MailMimeParser 1.1

SubjectConsumer extends GenericConsumer

Extends GenericConsumer to remove its sub consumers.

Prior to this, subject headers were parsed using the GenericConsumer which meant if the subject contained text within parentheses, it would not be included as part of the returned value in a getHeaderValue. Mime-encoded parts within quotes would be ignored, and backslash characters denoted an escaped character.

From testing in ThunderBird and Outlook web mail it seems quoting parts doesn't have an effect (e.g. quoting a "mime-literal" encoded part still comes out decoded), and parts in parentheses (comments) are displayed normally.

Tags
author

Zaahid Bateson

Table of Contents

$consumerService  : ConsumerService
$partFactory  : HeaderPartFactory
__construct()  : mixed
Initializes the instance.
__invoke()  : array<string|int, HeaderPart>
Invokes parsing of a header's value into header parts.
getInstance()  : mixed
Returns the singleton instance for the class.
advanceToNextToken()  : mixed
Determines if the iterator should be advanced to the next token after reading tokens or finding a start token.
filterIgnoredSpaces()  : array<string|int, HeaderPart>
Filters out ignorable spaces between parts in the passed array.
getAllConsumers()  : array<string|int, AbstractConsumer>
Returns this consumer and all unique sub consumers.
getAllTokenSeparators()  : array<string|int, string>
Returns a list of regular expression markers for this consumer and all sub-consumers by calling 'getTokenSeparators'.
getConsumerTokenParts()  : array<string|int, HeaderPart>|array<string|int, mixed>
Iterates through this consumer's sub-consumers checking if the current token triggers a sub-consumer's start token and passes control onto that sub-consumer's parseTokenIntoParts. If no sub-consumer is responsible for the current token, calls getPartForToken and returns it in an array.
getPartForToken()  : HeaderPart|null
Constructs and returns a \ZBateson\MailMimeParser\Header\Part\HeaderPart for the passed string token. If the token should be ignored, the function must return null.
getSubConsumers()  : array<string|int, AbstractConsumer>
Returns an empty array
getTokenParts()  : array<string|int, HeaderPart>|array<string|int, mixed>
Returns an array of \ZBateson\MailMimeParser\Header\Part\HeaderPart for the current token on the iterator.
getTokenSeparators()  : array<string|int, string>
Returns an array of regular expression separators specific to this consumer. The returned patterns are used to split the header value into tokens for the consumer to parse into parts.
getTokenSplitPattern()  : string
Overridden to not split out backslash characters and its next character as a special case defined in AbastractConsumer
isEndToken()  : bool
Returns true if the passed string token marks the end marker for the current consumer.
isStartToken()  : bool
Returns true if the passed string token marks the beginning marker for the current consumer.
parseTokensIntoParts()  : array<string|int, HeaderPart>
Iterates over the passed token Iterator and returns an array of parsed \ZBateson\MailMimeParser\Header\Part\HeaderPart objects.
processParts()  : array<string|int, HeaderPart>
Performs any final processing on the array of parsed parts before returning it to the consumer client.
splitRawValue()  : array<string|int, mixed>
Returns an array of split tokens from the input string.
addSpaces()  : mixed
Checks if the passed space part should be added to the returned parts and adds it.
addSpaceToRetParts()  : mixed
Loops over the $parts array from the current position, checks if the space should be added, then adds it to $retParts and returns.
isSpaceToken()  : bool
Returns true if the passed HeaderPart is a Token instance and a space.
parseRawValue()  : array<string|int, HeaderPart>
Called by __invoke to parse the raw header value into header parts.
shouldAddSpace()  : bool
Returns true if a space should be added based on the passed last and next parts.

Properties

Methods

__invoke()

Invokes parsing of a header's value into header parts.

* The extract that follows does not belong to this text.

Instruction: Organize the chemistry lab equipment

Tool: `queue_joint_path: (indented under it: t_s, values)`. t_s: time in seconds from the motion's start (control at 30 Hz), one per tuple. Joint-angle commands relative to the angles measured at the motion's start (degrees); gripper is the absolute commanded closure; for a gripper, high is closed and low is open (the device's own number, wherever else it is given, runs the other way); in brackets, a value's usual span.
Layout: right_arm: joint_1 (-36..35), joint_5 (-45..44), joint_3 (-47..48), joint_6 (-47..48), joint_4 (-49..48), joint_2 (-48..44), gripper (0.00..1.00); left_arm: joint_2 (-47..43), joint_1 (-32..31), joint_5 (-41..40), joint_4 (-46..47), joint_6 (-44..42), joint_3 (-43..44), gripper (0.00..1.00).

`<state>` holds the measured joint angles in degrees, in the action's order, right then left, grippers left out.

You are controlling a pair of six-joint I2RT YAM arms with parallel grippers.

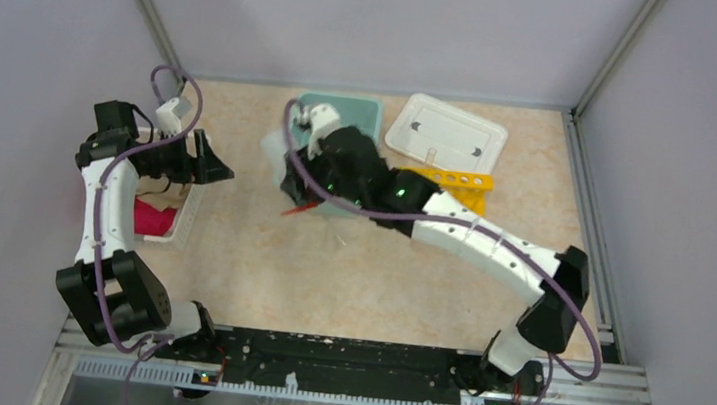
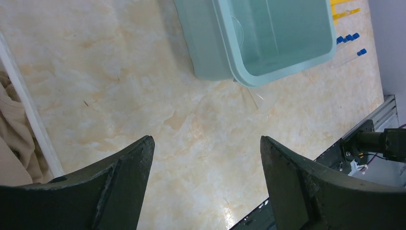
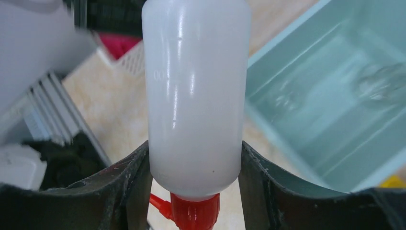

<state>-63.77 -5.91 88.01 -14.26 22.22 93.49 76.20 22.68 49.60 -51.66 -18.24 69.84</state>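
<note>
My right gripper (image 3: 195,146) is shut on the translucent white squeeze bottle (image 3: 194,86), gripping it just above its red spout cap (image 3: 196,213). In the top view the right gripper (image 1: 298,181) holds the bottle (image 1: 275,148) tilted by the near left corner of the teal bin (image 1: 369,113). Clear glassware (image 3: 378,81) lies inside the bin (image 3: 268,129). The yellow tube rack (image 1: 459,185) sits right of the bin. Blue-capped tubes (image 2: 352,37) lie beside it. My left gripper (image 2: 207,141) is open and empty over bare table, near the white basket in the top view (image 1: 217,170).
A white slatted basket (image 1: 187,215) with a pink cloth (image 1: 157,217) stands at the left; a tan cloth (image 2: 12,143) shows in it. A white lid (image 1: 447,136) lies at the back right. A small clear piece (image 2: 251,98) lies by the bin's corner.
</note>
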Motion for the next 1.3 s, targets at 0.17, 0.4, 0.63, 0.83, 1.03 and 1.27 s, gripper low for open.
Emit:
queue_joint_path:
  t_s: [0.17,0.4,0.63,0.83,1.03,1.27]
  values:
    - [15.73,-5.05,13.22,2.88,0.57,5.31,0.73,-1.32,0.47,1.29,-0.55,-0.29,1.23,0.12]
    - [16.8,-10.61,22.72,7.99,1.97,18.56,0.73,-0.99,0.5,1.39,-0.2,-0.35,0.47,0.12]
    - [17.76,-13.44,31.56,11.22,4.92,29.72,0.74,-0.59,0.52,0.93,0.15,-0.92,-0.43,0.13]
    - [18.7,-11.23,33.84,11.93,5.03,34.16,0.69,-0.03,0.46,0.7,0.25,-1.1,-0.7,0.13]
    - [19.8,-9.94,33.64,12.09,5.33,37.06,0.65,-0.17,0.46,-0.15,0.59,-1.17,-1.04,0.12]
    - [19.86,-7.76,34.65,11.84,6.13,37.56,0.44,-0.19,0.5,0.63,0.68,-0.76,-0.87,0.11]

public __invoke(string $value) : array<string|int, HeaderPart>
Parameters
$value : string

the raw header value

Return values
array<string|int, HeaderPart>

the array of parsed parts

getInstance()

Returns the singleton instance for the class.

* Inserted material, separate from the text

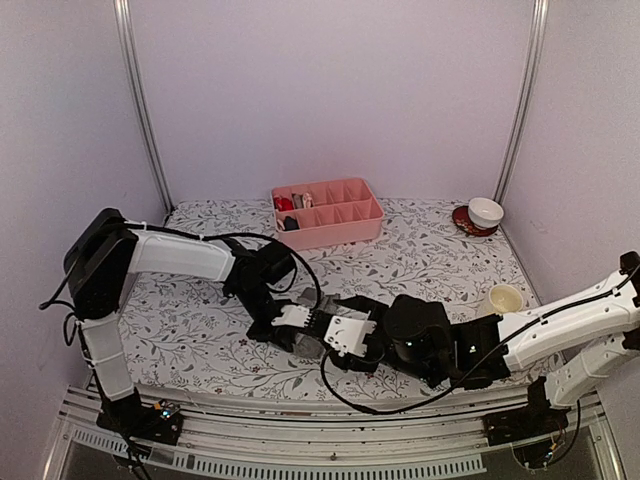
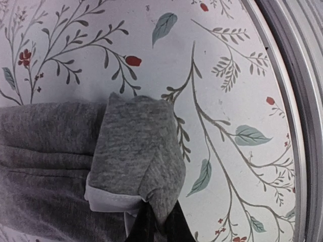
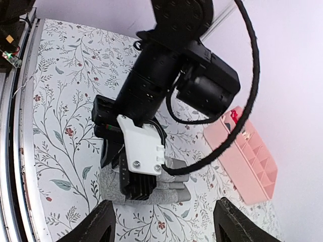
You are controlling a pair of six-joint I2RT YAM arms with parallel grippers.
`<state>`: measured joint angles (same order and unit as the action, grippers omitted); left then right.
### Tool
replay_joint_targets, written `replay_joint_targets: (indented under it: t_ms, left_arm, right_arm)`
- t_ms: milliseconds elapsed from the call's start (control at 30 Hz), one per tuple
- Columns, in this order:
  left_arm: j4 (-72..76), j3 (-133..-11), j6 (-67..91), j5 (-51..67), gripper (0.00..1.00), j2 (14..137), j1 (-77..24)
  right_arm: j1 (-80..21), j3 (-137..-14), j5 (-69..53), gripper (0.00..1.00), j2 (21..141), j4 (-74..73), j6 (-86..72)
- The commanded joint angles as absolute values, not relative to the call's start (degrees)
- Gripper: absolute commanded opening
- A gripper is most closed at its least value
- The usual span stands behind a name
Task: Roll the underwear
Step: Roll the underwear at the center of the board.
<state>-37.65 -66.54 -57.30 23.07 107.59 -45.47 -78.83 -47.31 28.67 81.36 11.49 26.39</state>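
The underwear (image 2: 136, 146), grey cloth with a pale waistband (image 2: 108, 200), lies folded over itself on the flowered table near the front edge. My left gripper (image 2: 158, 224) is shut on a fold of it at its end. In the top view the left gripper (image 1: 290, 333) presses down on the grey bundle (image 1: 312, 346) from the left. My right gripper (image 3: 169, 227) is open, its fingers (image 3: 103, 224) spread wide, hovering just short of the underwear (image 3: 169, 195) and touching nothing. It meets the bundle from the right (image 1: 328, 350).
A pink divided tray (image 1: 327, 212) stands at the back centre, also in the right wrist view (image 3: 247, 161). A white bowl on a red saucer (image 1: 486, 212) sits at the back right, a pale cup (image 1: 505, 298) at the right. The metal front rail (image 2: 298, 101) runs close by.
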Motion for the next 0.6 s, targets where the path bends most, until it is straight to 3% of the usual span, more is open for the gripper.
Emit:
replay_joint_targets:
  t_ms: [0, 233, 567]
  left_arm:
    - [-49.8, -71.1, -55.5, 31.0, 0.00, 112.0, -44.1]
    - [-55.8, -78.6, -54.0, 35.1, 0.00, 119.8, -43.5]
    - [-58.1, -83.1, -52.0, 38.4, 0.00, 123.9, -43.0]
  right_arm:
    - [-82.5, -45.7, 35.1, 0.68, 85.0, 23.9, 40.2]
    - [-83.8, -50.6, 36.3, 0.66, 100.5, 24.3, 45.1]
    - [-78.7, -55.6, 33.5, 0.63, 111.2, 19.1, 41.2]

public static getInstance(ConsumerService $consumerService, HeaderPartFactory $partFactory) : mixed
Parameters
$consumerService : ConsumerService
$partFactory : HeaderPartFactory
Return values
mixed

advanceToNextToken()

Determines if the iterator should be advanced to the next token after reading tokens or finding a start token.

protected advanceToNextToken(Iterator $tokens, bool $isStartToken) : mixed

The default implementation will advance for a start token, but not advance on the end token of the current consumer, allowing the end token to be passed up to a higher-level consumer.

Parameters
$tokens : Iterator
$isStartToken : bool
Return values
mixed

filterIgnoredSpaces()

Filters out ignorable spaces between parts in the passed array.

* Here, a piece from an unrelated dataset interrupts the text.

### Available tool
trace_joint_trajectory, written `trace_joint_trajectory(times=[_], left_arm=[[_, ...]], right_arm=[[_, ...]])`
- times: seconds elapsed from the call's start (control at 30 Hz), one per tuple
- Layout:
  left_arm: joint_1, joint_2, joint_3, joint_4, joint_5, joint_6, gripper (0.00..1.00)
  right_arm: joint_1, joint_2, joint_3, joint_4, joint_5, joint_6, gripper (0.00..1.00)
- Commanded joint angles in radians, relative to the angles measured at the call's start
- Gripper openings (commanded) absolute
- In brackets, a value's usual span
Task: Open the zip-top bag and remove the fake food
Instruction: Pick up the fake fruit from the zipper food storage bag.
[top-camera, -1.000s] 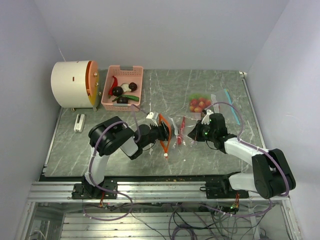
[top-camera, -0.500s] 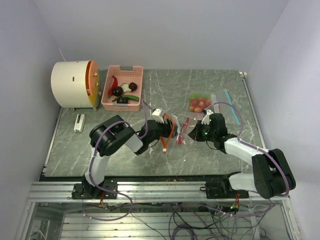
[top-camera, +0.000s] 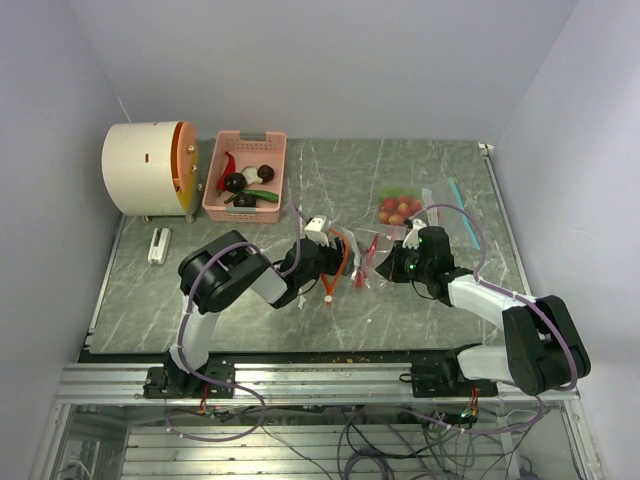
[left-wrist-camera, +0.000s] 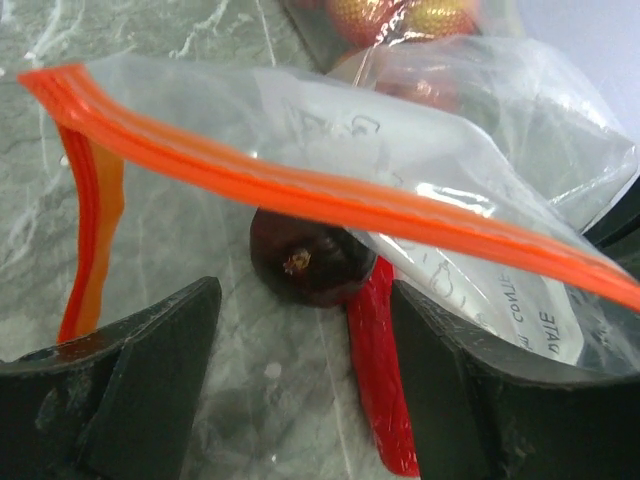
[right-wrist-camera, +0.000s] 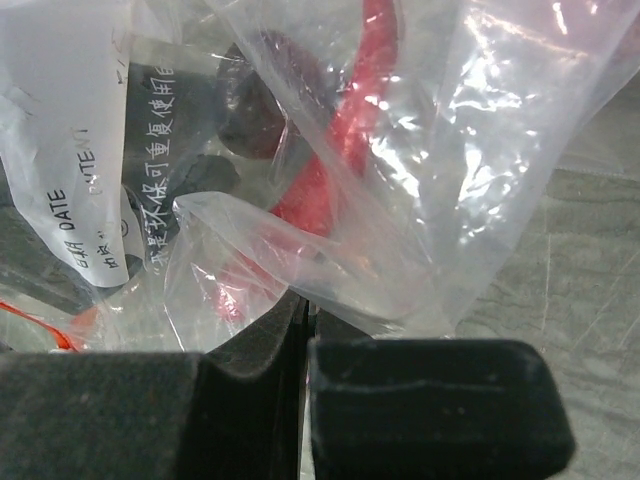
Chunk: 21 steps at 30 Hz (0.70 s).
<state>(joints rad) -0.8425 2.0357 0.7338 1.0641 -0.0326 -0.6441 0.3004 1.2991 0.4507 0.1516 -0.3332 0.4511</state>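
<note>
You are holding your left hand (left-wrist-camera: 300, 330) spread at the orange-edged mouth of the zip-top bag (left-wrist-camera: 400, 150) while your right hand (right-wrist-camera: 305, 330) is pinching its clear plastic.

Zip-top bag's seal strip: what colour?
Orange. The seal strip shows best in the left wrist view.

Both arms stretch low over the table (top-camera: 350, 170), meeting near its middle. The left gripper (left-wrist-camera: 305, 300) has its jaws spread wide; the right gripper (right-wrist-camera: 305, 318) is pinched tight on the zip-top bag (right-wrist-camera: 420, 190).
</note>
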Motion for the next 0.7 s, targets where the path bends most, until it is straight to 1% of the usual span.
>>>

protected filterIgnoredSpaces(array<string|int, HeaderPart$parts) : array<string|int, HeaderPart>

Spaces with parts on either side of it that specify they can be ignored are filtered out. filterIgnoredSpaces is called from within processParts, and if needed by an implementing class that overrides processParts, must be specifically called.

Parameters
$parts : array<string|int, HeaderPart>
Return values
array<string|int, HeaderPart>

getAllConsumers()

Returns this consumer and all unique sub consumers.

protected getAllConsumers() : array<string|int, AbstractConsumer>

Loops into the sub-consumers (and their sub-consumers, etc...) finding all unique consumers, and returns them in an array.

Return values
array<string|int, AbstractConsumer>

getAllTokenSeparators()

Returns a list of regular expression markers for this consumer and all sub-consumers by calling 'getTokenSeparators'.

protected getAllTokenSeparators() : array<string|int, string>

.

Return values
array<string|int, string>

an array of regular expression markers

getConsumerTokenParts()

Iterates through this consumer's sub-consumers checking if the current token triggers a sub-consumer's start token and passes control onto that sub-consumer's parseTokenIntoParts. If no sub-consumer is responsible for the current token, calls getPartForToken and returns it in an array.

protected getConsumerTokenParts(Iterator $tokens) : array<string|int, HeaderPart>|array<string|int, mixed>
Parameters
$tokens : Iterator
Return values
array<string|int, HeaderPart>|array<string|int, mixed>

getPartForToken()

Constructs and returns a \ZBateson\MailMimeParser\Header\Part\HeaderPart for the passed string token. If the token should be ignored, the function must return null.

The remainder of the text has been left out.